Nota a margine. Anzitutto si registra un salto di qualità nei filmati prodotti dalla Isis Corporation: video di marca holliwoodiana, nelle inquadrature, negli stacchi, nella colonna sonora. Registi sopraffini, insomma, chissà dove hanno imparato. Una clip che tra l’altro sarà costata davvero tanto. D’altronde, vendendo petrolio di contrabbando, l’Isis ha soldi in abbondanza (il crollo del prezzo del petrolio è favorito anche da questo contrabbando, che si accompagna a quello ad opera dello jihadismo made in Libia, gioia per i consumatori occidentali, dolori per Putin).

 

Davvero belle inoltre le divise sfoggiate nell’occasione: non le solite camice nere di ascendenza nazista, ma da sfilata di moda, con guanti lavorati di fino. Evidentemente l’Isis tiene alla mìse.

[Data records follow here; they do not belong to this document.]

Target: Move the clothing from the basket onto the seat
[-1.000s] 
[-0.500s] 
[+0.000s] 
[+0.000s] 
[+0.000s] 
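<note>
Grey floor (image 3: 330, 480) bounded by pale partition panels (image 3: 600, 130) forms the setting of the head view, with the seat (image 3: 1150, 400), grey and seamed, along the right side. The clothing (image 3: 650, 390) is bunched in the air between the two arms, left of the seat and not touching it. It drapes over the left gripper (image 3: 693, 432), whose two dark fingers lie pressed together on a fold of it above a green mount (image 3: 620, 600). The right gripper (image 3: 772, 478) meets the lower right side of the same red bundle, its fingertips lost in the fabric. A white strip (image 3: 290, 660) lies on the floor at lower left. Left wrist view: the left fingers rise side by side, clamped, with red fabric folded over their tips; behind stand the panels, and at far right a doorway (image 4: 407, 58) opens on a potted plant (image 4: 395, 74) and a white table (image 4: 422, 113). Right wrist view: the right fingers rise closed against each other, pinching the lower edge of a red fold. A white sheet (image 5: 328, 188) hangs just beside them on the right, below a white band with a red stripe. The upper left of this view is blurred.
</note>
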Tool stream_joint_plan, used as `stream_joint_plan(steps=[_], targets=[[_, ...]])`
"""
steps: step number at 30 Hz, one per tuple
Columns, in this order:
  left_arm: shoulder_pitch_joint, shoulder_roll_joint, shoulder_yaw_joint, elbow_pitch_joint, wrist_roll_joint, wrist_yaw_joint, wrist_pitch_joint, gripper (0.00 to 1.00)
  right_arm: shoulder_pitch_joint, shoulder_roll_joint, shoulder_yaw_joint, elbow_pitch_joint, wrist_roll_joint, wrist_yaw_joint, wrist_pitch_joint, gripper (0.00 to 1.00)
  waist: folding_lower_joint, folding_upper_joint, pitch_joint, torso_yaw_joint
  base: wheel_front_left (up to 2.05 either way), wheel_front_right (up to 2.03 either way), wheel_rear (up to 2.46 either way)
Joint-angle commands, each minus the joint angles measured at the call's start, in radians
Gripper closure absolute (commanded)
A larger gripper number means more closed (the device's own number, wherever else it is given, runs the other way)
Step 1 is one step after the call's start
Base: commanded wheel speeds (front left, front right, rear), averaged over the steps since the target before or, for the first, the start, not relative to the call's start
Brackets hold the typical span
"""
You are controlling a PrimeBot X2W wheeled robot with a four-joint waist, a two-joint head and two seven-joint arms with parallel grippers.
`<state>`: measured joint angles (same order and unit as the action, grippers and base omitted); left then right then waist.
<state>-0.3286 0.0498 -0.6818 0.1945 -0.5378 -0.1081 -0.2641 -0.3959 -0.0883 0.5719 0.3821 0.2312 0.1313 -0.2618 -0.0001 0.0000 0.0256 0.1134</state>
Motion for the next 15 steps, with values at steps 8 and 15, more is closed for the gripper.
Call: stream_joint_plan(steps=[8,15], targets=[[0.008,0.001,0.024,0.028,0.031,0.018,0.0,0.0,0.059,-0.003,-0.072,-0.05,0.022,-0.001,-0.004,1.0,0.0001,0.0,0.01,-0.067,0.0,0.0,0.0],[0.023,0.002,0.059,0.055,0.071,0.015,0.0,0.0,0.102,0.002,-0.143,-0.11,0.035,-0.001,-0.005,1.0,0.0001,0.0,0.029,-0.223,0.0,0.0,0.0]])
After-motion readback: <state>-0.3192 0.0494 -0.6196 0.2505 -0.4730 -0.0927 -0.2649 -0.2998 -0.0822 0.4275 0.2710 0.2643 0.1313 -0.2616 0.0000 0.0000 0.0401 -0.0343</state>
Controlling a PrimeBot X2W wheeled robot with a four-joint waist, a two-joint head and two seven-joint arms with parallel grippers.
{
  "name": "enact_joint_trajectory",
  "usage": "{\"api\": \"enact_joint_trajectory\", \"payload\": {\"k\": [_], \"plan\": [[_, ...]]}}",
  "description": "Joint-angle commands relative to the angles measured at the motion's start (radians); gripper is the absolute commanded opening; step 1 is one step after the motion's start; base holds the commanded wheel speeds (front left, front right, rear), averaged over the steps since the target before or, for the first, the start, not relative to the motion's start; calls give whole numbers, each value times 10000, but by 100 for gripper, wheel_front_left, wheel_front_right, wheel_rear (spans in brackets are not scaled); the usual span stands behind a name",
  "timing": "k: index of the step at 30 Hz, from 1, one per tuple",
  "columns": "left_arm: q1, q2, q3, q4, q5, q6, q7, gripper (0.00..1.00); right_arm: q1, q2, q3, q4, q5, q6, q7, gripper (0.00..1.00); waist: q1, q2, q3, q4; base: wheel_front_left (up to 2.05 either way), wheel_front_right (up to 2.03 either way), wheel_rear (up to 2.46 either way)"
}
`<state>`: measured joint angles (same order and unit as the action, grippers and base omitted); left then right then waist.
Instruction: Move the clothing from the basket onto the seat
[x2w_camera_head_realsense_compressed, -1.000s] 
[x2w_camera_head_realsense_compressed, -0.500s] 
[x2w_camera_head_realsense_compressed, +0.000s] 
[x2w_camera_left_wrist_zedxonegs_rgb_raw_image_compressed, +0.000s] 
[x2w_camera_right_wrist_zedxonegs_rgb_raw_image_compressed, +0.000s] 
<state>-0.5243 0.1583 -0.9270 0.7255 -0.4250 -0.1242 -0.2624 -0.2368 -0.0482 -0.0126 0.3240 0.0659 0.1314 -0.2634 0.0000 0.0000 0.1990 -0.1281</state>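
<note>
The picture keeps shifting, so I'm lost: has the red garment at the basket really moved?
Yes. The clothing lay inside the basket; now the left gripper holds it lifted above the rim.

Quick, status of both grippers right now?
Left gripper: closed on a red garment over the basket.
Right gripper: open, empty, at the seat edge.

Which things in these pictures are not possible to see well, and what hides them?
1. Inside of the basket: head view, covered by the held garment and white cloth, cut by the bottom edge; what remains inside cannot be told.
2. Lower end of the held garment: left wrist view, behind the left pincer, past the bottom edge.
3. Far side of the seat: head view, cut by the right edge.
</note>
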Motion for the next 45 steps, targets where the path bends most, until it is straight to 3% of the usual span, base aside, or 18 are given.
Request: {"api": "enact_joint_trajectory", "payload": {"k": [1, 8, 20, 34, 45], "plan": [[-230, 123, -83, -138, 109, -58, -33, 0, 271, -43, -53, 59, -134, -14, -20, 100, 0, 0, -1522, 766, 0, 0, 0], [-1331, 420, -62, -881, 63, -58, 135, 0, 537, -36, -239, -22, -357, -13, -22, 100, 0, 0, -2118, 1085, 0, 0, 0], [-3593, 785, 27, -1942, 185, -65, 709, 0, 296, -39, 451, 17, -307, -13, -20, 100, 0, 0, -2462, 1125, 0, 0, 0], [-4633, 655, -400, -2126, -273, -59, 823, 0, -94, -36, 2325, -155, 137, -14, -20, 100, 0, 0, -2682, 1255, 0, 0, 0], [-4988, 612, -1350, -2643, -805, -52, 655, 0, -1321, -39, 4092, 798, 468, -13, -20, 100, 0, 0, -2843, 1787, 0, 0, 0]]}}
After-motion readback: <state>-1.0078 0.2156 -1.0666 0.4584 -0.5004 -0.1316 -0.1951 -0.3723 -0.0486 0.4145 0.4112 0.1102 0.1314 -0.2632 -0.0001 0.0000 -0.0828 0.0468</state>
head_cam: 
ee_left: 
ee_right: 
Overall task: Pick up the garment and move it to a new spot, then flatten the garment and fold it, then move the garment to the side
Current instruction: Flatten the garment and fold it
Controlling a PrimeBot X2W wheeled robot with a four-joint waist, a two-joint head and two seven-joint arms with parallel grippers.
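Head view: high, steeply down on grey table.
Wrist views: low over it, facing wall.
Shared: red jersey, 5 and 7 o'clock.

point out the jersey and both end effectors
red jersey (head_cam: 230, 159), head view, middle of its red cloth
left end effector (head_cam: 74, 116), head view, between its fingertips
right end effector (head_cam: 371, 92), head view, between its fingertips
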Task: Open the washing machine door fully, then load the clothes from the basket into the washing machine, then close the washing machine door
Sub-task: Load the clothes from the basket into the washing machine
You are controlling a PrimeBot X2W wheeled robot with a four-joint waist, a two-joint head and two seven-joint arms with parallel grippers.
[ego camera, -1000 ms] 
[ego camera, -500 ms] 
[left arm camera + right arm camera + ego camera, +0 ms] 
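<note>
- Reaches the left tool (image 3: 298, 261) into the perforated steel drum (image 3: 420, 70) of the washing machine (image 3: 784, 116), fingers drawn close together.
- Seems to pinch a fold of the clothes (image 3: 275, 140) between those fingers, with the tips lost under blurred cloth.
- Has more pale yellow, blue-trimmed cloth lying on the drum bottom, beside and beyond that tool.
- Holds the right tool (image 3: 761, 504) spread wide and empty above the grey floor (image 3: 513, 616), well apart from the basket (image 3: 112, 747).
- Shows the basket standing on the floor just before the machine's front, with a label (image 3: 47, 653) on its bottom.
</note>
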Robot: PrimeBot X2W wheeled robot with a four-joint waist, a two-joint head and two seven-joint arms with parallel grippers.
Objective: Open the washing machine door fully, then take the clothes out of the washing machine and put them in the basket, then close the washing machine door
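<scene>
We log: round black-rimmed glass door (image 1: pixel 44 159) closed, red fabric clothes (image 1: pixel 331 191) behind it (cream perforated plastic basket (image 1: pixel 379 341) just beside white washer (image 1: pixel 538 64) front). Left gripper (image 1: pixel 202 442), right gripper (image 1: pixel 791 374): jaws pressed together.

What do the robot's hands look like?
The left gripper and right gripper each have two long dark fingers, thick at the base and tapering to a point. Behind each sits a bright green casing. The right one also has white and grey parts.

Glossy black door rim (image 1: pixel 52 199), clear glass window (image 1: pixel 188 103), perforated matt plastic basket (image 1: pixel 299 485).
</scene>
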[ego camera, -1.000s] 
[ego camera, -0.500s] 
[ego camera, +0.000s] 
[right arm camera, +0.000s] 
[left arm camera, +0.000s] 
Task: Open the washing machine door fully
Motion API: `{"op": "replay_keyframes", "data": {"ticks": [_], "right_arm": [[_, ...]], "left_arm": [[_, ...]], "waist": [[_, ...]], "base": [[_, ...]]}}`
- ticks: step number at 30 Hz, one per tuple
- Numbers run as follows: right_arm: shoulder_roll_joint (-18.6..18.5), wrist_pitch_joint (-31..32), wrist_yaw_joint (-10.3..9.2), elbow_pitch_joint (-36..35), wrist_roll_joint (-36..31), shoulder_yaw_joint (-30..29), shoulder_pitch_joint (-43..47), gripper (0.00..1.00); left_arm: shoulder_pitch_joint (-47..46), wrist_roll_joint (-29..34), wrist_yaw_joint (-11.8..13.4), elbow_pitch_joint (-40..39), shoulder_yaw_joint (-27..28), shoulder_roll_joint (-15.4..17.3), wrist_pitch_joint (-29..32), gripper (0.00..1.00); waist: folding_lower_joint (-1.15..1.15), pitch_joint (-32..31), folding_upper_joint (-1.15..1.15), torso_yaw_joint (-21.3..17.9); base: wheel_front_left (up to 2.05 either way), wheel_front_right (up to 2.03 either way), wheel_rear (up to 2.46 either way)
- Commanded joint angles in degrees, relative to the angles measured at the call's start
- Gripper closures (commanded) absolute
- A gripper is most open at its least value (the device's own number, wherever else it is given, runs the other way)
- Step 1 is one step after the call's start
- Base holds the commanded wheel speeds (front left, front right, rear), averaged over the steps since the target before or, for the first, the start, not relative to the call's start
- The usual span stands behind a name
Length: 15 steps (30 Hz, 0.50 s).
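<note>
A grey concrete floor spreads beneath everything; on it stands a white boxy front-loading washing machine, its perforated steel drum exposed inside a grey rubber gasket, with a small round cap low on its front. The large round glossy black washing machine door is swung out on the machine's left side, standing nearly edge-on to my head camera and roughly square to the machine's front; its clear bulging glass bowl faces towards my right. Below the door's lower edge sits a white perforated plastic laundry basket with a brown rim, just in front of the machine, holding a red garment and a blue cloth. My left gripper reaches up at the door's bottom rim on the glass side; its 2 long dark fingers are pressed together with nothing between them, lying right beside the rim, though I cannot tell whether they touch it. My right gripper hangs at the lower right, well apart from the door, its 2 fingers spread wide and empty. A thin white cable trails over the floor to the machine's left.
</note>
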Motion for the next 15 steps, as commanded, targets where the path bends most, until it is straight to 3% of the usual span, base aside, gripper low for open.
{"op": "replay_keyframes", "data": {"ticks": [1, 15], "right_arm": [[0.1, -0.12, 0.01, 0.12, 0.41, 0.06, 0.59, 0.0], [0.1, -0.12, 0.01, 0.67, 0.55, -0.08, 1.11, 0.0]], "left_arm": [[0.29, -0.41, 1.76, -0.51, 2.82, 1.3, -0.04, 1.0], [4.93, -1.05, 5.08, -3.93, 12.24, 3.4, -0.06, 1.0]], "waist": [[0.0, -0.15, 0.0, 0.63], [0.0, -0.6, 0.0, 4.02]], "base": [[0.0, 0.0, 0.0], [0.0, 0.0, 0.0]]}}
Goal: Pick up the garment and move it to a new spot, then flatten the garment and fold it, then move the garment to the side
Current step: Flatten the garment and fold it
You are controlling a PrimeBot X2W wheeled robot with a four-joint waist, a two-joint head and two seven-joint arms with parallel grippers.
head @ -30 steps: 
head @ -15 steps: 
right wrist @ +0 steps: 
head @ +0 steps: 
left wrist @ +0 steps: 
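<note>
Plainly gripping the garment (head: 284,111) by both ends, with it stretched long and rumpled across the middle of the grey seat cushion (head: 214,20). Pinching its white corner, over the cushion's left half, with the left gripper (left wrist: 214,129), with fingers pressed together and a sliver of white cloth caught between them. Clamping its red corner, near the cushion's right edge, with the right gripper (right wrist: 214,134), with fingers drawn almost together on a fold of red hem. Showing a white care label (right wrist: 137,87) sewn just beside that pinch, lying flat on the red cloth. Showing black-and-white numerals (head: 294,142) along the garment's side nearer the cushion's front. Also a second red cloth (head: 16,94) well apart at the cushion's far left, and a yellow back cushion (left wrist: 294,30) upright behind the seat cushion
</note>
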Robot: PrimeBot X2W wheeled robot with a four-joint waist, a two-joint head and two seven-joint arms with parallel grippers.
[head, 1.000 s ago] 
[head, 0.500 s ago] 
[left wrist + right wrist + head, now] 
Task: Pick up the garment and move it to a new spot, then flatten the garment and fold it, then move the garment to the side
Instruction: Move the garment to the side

Tanta raffinatezza stride in maniera tragica con l’orrore indicibile del contenuto, ma anche questo, evidentemente, è un effetto voluto, appartiene a una sofisticata strategia comunicativa, che è davvero difficile attribuire ai tagliagole griffati.

 

Ultima considerazione: la Giordania per anni ha ospitato campi di addestramento per miliziani da inviare in Siria contro Assad. Istruttori occidentali ovviamente. Campi che ancora lavorano a pieno ritmo. Così che dietro i passamontagna degli aguzzini del pilota è probabile si celino volti noti ai cittadini giordani, ragazzi di belle speranze che in quel campo hanno imparato tecniche e segreti della guerriglia. Sarebbe il caso di chiuderli? Una domanda banale, che invano si cercherà sui giornali mainstream (anzi…). Neanche dopo l’ennesimo orrore.